Let's see how we can use WordBank to find these potential grade 1 science words by first filtering whether the word occurred in 1st grade above some threshold of occurrences and then again sorting by the likelihood columns. Here are the most “sciency” words that occur more than five times in 1st grade and that were not identified as grade 1 words:
Likelihood of being a Science Word Grade 1 Frequency Grade Assignment Science Academic Word (Yes/No) General Academic Word (Yes/No)
Larva 0.98 6 2 Yes No
Nutrient 0.98 6 3 No Yes
Hypothesis 0.94 7 3 No Yes
Telescope 0.92 6 2 Yes No
Repel 0.92 9 6-8 Yes Yes
Vibrate 0.90 6 2 Yes No
Dinosaur 0.88 6 2 Yes No
Zebra 0.86 6 2 Yes No
Kilogram 0.85 6 2 Yes No
Tube 0.81 6 3 Yes No

There are a few different cases here, so we'll go over them. The words nutrient, hypothesis, and repel are all identified as general academic words. Our model chose not to assign them to the science academic word list for two of those words. You might choose to include them or have them on two lists, the science and general lists. The other thing you see is that the words are all assigned to grades other than grade 1. Again, we chose to assign proportionally appropriate numbers of words to each grade, so many words that are identified as grade 2 words indeed occur in grade 1 but less frequently than other words. So they are assigned instead to grade 2. You might choose to have overlapping lists of words by grade, depending on your purpose. Or you might choose to move these words from second grade into first grade and find more words for second grade.

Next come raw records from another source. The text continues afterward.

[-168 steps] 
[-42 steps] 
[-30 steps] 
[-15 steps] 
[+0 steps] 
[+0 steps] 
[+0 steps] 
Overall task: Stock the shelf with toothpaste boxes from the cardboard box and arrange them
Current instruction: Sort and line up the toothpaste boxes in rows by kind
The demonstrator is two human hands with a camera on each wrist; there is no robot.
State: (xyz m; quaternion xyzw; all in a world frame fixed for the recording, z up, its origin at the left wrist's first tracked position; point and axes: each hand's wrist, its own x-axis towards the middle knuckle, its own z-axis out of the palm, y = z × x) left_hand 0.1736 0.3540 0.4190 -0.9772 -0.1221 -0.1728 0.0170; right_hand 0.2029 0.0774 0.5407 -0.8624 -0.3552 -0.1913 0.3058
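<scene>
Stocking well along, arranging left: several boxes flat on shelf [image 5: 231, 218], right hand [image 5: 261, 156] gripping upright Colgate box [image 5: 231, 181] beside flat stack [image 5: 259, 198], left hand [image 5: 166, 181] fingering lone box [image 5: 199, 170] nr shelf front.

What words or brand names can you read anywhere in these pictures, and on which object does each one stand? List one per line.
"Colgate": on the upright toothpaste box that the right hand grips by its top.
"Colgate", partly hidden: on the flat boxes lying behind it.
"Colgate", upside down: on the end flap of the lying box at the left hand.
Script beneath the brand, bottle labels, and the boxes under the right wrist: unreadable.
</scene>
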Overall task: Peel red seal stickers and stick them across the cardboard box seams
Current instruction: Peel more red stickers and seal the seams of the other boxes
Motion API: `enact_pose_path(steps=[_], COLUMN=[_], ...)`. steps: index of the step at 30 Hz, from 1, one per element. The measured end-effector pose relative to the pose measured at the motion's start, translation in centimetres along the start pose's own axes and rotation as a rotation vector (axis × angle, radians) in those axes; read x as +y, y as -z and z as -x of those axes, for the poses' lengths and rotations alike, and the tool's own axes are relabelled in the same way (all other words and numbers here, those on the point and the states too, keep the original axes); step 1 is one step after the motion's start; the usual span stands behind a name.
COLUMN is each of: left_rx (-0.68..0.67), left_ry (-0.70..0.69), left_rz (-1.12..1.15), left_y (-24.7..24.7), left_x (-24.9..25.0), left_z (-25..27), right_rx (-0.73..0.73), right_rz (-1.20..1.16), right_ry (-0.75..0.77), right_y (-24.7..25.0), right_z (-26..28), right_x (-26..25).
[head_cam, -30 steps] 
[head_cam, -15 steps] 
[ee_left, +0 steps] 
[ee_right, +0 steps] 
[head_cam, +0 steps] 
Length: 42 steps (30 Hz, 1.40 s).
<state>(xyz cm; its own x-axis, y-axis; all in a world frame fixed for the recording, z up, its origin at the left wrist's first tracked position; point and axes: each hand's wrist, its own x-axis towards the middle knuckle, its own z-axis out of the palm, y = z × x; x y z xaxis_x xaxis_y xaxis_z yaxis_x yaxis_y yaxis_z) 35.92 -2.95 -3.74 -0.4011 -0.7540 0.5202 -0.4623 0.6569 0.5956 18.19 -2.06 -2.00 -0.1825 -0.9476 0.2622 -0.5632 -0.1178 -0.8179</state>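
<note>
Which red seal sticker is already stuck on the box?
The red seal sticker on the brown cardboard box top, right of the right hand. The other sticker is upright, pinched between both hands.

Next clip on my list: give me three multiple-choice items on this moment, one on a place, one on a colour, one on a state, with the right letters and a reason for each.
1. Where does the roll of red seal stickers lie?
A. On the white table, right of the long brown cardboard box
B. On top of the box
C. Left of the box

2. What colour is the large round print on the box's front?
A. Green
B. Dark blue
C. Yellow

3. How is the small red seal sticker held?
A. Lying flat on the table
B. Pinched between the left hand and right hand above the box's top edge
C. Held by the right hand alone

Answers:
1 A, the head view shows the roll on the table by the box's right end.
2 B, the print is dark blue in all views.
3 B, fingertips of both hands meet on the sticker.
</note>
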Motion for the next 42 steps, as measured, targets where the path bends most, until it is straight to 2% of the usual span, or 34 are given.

Speaking of finding more words to include, let's filter now by whether a word was assigned to any list. We will filter by those word-list yes/no columns and again require more than five occurrences in 1st grade and again sort by likelihood of being a science word.
Likelihood of being a Science Word Grade 1 Frequency Science Academic Word (Yes/No) General Academic Word (Yes/No)
Flipchart 0.41 38 No No
Rain 0.38 46 No No
Food 0.38 124 No No
Instrument 0.37 6 No No
Water 0.36 272 No No
Bubble 0.36 6 No No
Unlock 0.36 13 No No
Inventor 0.36 6 No No
Hatch 0.36 9 No No
Hot 0.35 50 No No

What we see now are several "marginally sciency" words, meaning their likelihood of being identified as an academic science word by a trained human rater is less than .50 but not near 0 as many words are. You can imagine why words like flipchart, instrument, or inventor might be considered science words. They did not meet all the criteria for inclusion in our lists. In these cases, the words may be used enough in other domains or in our oral language corpus to be excluded from identification as an academic science word. For example, the words food, water, and rain almost certainly have a marginal likelihood of being a science word because of their use in everyday language (i.e., occurrence in the oral language corpus). You might choose to include these words depending on your goals. Food, water, and rain can and should be discussed in a scientific context (and in 1st grade no less) even if they are words that are likely to be familiar from an everyday conversation (i.e., not "academic" words).

We hope this gives you a sense of how you can use the information in WordBank to meet your specific needs.